Sedangkan, gelar S-3/doktor ia peroleh pada 2011 di universitas yang sama, ketika ia menjabat sebagai gubernur. Desertasinya berjudul "Studi Metologis dan Analitis Tafsir Ibu Kamal Basya". Ia memperoleh predikat summa cum laude.
Bergelar Tuan Guru, akademisi dan sekaligus ulama, serta latar belakang keluarga yang berpengaruh, ia pun dengan mudah melenggang ke Senayan dan kemudian terpilih sebagai gubernur hingga dua periode. Tapi, menurut TGB, tidak mudah ketika ia baru terpilih menjadi gubernur. Tak sedikit yang mencibir, merendahkan, bahkan mengejek.
"Waktu itu, saya masih sangat muda, santri, dan belum berpengalaman. Mereka bilang, ‘Apa yang bisa dikerjakan anak muda yang masih ingusan ini?’ Namun, dengan kerja keras dan bimbingan serta doa para ulama, kritik itu pun hilang dengan sendirinya," ujar TGB yang selama pidato dari awal hingga akhir menggunakan bahasa Arab dengan fasih. Waktu terpilih menjadi gubernur, TBG berusia 36 tahun. Ia gubernur termuda di Indonesia saat itu.
Pada Rabu malam lalu para alumni dengan aklamasi menyetujui penunjukan TGB sebagai nahkoda baru Organisasi Internasional Alumni al-Azhar cabang Indonesia. Pada awalnya ia menolak ketika ditunjuk Dr Quraish Shihab, sebagai ketua lama, untuk menggantikannya. Alasan Ustaz Quraish karena ia sudah tua dan ingin memberi kesempatan kepada yang lebih muda. Sedangkan, alasan penolakan TGB karena ia bukan yang terbaik. Apalagi, yang digantikannya adalah seorang ulama sekaliber Ustaz Quraish Shihab.
Namun, ketika jalan tengah ditemukan, yaitu dengan ‘menaikkan’ Ustaz Quraish sebagai mustasyar atau ketua kehormatan, TGB pun tidak bisa menampik. Apalagi, para alumni segera membaca al-Fatihah, tanda persetujuan dan doa agar ia berhasil menahkodai kapal alumni al-Azhar.

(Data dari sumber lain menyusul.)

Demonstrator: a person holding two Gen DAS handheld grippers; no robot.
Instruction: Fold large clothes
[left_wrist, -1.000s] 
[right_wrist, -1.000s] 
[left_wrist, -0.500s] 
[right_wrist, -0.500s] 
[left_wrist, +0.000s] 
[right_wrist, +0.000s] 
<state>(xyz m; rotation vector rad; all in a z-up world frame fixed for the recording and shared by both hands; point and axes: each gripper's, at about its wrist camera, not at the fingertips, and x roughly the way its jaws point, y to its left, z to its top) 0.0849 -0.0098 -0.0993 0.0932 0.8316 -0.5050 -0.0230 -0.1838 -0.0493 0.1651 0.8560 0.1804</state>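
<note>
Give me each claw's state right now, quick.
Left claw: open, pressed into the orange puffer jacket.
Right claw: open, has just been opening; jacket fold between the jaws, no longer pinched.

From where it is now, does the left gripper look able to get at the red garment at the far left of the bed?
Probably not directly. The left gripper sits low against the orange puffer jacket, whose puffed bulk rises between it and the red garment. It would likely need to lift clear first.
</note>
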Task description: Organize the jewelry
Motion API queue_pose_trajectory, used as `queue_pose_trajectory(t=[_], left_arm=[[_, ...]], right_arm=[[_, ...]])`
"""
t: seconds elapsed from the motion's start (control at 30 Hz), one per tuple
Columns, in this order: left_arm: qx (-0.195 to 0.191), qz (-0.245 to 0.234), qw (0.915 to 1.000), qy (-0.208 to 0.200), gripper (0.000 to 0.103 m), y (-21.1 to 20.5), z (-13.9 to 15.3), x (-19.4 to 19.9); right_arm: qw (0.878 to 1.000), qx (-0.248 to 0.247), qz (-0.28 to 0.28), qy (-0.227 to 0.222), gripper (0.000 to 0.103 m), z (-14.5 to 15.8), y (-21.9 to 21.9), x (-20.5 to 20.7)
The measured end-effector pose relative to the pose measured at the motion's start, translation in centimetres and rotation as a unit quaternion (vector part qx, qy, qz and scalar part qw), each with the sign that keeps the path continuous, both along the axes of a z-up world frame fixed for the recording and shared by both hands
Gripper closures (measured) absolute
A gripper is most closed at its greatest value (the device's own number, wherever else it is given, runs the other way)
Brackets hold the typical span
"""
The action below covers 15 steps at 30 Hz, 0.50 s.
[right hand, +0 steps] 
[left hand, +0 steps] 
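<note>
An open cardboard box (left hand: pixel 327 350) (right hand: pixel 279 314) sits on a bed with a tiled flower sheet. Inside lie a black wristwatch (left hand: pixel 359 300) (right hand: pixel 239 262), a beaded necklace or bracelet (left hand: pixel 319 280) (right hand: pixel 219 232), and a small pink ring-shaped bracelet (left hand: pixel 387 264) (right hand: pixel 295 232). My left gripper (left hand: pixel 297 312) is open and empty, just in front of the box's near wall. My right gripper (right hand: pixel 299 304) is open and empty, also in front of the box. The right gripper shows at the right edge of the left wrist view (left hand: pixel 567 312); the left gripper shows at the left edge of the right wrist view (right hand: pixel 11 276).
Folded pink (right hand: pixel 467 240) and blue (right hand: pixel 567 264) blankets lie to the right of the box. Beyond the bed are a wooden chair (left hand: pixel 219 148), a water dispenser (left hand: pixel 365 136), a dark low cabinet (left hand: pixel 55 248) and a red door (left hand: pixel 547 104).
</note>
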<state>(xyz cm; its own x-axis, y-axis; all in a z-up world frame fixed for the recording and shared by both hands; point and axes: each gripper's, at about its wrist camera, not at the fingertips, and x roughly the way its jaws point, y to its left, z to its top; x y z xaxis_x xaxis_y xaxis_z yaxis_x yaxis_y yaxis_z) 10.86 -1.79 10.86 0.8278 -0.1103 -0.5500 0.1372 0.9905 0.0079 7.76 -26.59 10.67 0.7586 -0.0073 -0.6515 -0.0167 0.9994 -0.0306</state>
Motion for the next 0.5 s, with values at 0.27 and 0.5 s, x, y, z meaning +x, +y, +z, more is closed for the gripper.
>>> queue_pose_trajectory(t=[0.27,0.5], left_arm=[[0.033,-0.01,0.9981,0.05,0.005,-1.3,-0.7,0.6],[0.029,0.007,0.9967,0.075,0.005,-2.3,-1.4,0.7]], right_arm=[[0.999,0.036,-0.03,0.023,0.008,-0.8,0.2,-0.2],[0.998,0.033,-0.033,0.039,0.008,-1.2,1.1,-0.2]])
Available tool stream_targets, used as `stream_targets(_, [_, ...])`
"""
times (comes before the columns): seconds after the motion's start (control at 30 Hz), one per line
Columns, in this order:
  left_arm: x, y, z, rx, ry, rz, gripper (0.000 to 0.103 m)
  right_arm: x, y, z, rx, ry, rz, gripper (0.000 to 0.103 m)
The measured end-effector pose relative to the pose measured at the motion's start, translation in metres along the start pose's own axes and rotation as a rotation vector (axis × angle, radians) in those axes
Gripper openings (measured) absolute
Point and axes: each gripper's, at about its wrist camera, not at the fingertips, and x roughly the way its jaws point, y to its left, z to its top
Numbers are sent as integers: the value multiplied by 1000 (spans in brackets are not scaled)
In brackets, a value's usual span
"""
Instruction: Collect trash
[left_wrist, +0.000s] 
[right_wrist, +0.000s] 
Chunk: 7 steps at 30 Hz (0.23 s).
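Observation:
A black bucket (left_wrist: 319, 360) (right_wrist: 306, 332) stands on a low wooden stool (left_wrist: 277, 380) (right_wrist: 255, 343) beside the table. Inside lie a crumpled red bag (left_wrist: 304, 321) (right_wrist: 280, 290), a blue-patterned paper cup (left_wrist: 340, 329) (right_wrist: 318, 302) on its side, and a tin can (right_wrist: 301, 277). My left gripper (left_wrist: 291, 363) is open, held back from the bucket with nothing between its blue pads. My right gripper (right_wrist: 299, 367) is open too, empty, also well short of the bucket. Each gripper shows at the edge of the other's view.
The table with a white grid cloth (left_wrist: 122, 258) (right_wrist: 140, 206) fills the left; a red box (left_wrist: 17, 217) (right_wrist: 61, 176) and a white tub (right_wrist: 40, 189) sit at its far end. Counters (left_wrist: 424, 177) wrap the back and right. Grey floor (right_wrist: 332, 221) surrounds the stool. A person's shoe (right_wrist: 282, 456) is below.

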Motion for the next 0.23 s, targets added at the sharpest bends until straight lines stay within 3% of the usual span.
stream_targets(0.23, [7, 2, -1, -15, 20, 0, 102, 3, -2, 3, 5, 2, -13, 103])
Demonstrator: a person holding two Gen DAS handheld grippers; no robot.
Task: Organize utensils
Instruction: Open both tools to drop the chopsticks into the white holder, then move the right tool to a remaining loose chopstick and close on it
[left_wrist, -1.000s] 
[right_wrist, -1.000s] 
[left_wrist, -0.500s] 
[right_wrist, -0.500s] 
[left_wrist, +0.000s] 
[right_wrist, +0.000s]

Kini, tugas TGB sangatlah penting. Mengajak 30 ribu lebih para alumni al-Azhar yang tersebar di seluruh pelosok Indonesia untuk menebarkan moderasi Islam di tengah masyarakat. Moderasi Islam yang menjadi perhatian utama al-Azhar. Moderasi Islam yang dibutuhkan Indonesia dalam bingkai NKRI, Bhinneka Tunggal Ika, Pancasila, dan UUD 1945. Moderasi Islam untuk menciptakan Indonesia yang aman, damai, saling menghormati, dan menerima segala perbedaan.